I hope we finally get to see Alfred's tangerine.

olliebean

Quote from: Butchers Blind on May 22, 2020, 12:54:24 PM
Trailer keeps you interested without giving away shit loads of plot.

Well, I agree with half of that...

Non Stop Dancer

Bit of a wasted opportunity that the word describing what a palindrome is isn't itself a palindrome. Bet the bloke that came up with it still kicks himself for that.

Piggyoioi

bets on the main protagonist having a dead wife?

Mango Chimes

Quote from: Non Stop Dancer on May 24, 2020, 10:23:15 PM
Bit of a wasted opportunity that the word describing what a palindrome is isn't itself a palindrome. Bet the bloke that came up with it still kicks himself for that.
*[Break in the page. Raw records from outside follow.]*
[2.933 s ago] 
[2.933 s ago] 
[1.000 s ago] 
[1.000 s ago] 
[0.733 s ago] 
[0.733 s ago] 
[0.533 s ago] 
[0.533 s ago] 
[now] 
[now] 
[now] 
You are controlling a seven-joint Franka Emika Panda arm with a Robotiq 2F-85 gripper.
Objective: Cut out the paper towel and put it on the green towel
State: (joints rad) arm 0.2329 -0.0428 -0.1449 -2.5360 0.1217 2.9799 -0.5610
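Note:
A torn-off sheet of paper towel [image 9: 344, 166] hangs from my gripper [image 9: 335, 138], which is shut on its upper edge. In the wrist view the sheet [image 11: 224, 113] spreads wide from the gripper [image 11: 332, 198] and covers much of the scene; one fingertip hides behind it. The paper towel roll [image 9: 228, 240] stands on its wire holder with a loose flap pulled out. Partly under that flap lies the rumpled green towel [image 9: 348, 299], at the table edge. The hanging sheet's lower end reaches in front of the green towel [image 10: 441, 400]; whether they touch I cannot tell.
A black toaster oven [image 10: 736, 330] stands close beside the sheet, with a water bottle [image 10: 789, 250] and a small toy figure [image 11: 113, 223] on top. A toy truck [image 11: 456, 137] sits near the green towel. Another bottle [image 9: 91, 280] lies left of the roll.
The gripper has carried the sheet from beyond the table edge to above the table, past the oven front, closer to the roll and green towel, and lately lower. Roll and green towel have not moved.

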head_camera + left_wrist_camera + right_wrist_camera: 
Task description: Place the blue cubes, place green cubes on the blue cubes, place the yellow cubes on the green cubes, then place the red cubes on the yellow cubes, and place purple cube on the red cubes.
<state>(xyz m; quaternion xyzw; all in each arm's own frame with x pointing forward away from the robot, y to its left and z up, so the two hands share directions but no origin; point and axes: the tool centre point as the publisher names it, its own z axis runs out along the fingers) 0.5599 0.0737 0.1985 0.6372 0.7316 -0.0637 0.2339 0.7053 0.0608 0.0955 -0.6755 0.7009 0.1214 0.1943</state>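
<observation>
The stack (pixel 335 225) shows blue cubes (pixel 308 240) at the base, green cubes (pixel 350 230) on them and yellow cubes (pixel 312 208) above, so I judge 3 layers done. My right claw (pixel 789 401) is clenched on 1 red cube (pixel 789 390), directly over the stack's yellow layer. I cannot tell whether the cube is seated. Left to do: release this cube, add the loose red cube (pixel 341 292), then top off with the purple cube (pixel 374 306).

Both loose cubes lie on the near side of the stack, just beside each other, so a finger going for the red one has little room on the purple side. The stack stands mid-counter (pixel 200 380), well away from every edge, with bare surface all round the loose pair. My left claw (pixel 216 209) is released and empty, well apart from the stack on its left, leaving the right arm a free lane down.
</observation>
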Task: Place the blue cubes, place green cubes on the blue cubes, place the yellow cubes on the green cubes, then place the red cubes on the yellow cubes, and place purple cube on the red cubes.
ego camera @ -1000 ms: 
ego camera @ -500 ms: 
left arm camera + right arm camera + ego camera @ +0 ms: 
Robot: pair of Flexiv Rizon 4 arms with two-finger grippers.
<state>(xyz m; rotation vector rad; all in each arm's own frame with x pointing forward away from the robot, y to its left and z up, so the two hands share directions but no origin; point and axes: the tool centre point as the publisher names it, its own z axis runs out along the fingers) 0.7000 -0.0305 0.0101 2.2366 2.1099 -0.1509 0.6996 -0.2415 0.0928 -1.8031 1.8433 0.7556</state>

It's short for palindromemordnilap.

Deyv

Just saw the trailer. I like the imagery in at least one of the scenes, so I'm interested in seeing it. Without any real idea of who the characters are or what the plot is, I think it's an effective trailer. Unless those things were all meant to be clear, in which case it's a catastrophic failure. But, I am going to see this eventually. I skipped Dunkirk, but other than that I've enjoyed the films of Nolan's that immediately spring to mind. Interstellar isn't amazing, but it's not awful.

beanheadmcginty

If this turns out to be a good film, I hope one of the reviews uses the headline "Tenet's super".

Egyptian Feast

It looks OK, but I'll wait until some of you have seen it before deciding whether to bother. Inception was one of the most underwhelming cinema experiences of the last decade for me. The premise had a lot of potential but I got fed up with the constant exposition very quickly and was bored by the end. I found it oddly unimaginative and dull for a film that's supposed to be mind-blowing. There were some nice visuals between the endless scenes of dullards explaining the not particularly complex plot, but not enough to keep me interested. The trailer for this gave me similar vibes.

dissolute ocelot

Disappointing reviews here!

The Guardian has a review (by Catherine Shoard who seems to be a general film news journalist, not Bradshaw). She doesn't like it, complaining too much exposition and uninteresting characters (I like the description of Robert Pattinson as looking like "some bloke who's got drunk in Banana Republic's scarf department.")

Indiewire (who I think are normally pretty good) likewise find the characters uninvolving, the visuals drab, and the whole thing a riddle without a solution, suggesting it's all a scam to force you to watch it multiple times trying to figure out what it means.

I'm generally a Nolan fan, and like an epic blockbuster, but can certainly do without films in which humorless, under-defined characters recite technobabble in grey CG locations.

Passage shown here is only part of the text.